The “song” is a treble syllable described as kyow or like “a whimpering pup”, often in pairs, which may be repeated monotonously. Resplendent Quetzals have other unmusical calls as well.
Resplendent Quetzals are considered specialized fruit-eaters, although they mix their diet with insects (notably wasps, ants, and larvae) and frogs. Particularly important are wild avocados and other fruit of the laurel family, which the birds swallow whole before regurgitating the pits, which helps to disperse these trees.
Their habitat is montane cloud forests of Central America (from Southern Mexico to Panama). Resplendent Quetzals usually live alone when not breeding. When breeding, females lay two pale blue eggs in a nest placed in a hole which they carve in a rotten tree. A tree in the required stage of decomposition is susceptible to weather damage, and the availability of suitable trees may limit the Resplendent Quetzal population.

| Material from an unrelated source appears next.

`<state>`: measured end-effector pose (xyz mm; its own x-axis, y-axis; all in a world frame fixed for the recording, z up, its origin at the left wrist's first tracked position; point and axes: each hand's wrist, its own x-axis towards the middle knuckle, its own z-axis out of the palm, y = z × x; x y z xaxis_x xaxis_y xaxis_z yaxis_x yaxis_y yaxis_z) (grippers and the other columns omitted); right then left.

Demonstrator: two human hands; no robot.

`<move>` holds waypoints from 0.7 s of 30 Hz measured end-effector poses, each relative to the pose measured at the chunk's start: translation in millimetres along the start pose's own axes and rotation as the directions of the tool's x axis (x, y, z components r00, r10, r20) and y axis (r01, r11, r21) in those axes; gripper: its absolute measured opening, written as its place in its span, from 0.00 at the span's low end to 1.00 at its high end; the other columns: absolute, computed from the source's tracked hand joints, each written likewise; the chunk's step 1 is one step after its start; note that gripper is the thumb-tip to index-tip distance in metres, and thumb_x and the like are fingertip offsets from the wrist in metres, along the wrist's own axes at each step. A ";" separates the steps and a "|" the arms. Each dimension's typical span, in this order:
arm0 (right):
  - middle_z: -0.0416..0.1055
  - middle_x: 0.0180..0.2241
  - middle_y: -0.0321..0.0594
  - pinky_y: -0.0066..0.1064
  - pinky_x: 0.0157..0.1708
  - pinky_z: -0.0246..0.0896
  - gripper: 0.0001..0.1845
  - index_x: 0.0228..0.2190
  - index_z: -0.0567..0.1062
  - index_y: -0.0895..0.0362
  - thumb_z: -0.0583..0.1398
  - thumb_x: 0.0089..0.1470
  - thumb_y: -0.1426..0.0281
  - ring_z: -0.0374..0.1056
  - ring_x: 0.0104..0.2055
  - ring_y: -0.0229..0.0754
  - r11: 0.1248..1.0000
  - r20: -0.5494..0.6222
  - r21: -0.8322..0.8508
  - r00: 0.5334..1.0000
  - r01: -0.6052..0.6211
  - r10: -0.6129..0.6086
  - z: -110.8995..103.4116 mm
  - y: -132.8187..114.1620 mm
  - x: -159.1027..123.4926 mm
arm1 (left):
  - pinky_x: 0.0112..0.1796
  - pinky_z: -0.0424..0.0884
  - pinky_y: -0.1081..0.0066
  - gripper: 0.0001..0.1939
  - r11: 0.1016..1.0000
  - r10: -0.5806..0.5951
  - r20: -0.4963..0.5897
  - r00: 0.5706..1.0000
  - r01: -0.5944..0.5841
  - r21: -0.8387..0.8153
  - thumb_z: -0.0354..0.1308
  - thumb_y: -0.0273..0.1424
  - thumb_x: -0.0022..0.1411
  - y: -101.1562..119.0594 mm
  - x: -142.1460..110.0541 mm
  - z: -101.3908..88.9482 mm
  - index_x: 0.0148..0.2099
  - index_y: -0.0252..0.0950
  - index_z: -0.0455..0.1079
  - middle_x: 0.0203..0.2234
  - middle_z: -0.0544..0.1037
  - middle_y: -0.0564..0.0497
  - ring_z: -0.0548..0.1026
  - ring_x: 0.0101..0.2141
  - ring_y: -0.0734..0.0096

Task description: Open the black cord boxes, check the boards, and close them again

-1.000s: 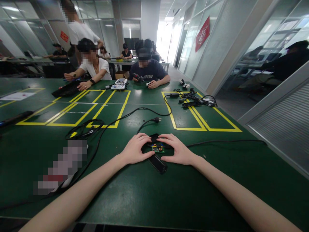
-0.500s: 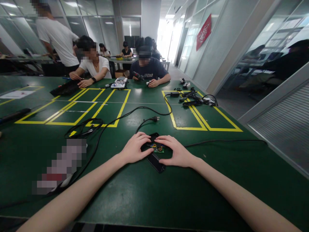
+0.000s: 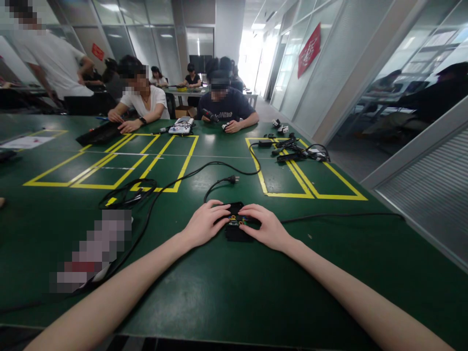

(From Wikipedia, June 25th, 2010)
The most spectacular feature of the resplendent quetzal, often held to be the most beautiful and ornate bird species in the Western Hemisphere, is the greatly elongated, glistening emerald-green tail feathers of breeding males (5) (6) (7). These are longer than the entire body of the bird, and are in fact upper tail coverts that extend beyond the bird’s snow-white tail, forming an elegant train of ‘streamers’ that are flaunted during the mating season in a spectacular swooping flight display (8) (9). The rare beauty of this bird comes not only from this extravagant train, but also from the glitter of its iridescent plumage and striking contrast of its colouration. The head, neck, chest, back and wings are a metallic green, while the lower breast, belly and under tail coverts are bright crimson. In addition, a distinct tuft of bristly golden green feathers form a short crest on top of the male’s head (5). Females are similar but of less conspicuous colours than males, having a bronze-green head and grey mid-breast to mid-belly, and without the impressive tail streamers (2) (5). The beak is short but powerful, yellow in the male and black in the female. Its impressive plumage and longstanding cultural significance to the people of Central America has earned the species the accolade of ‘rare jewel bird of the world’ from some cultures (5).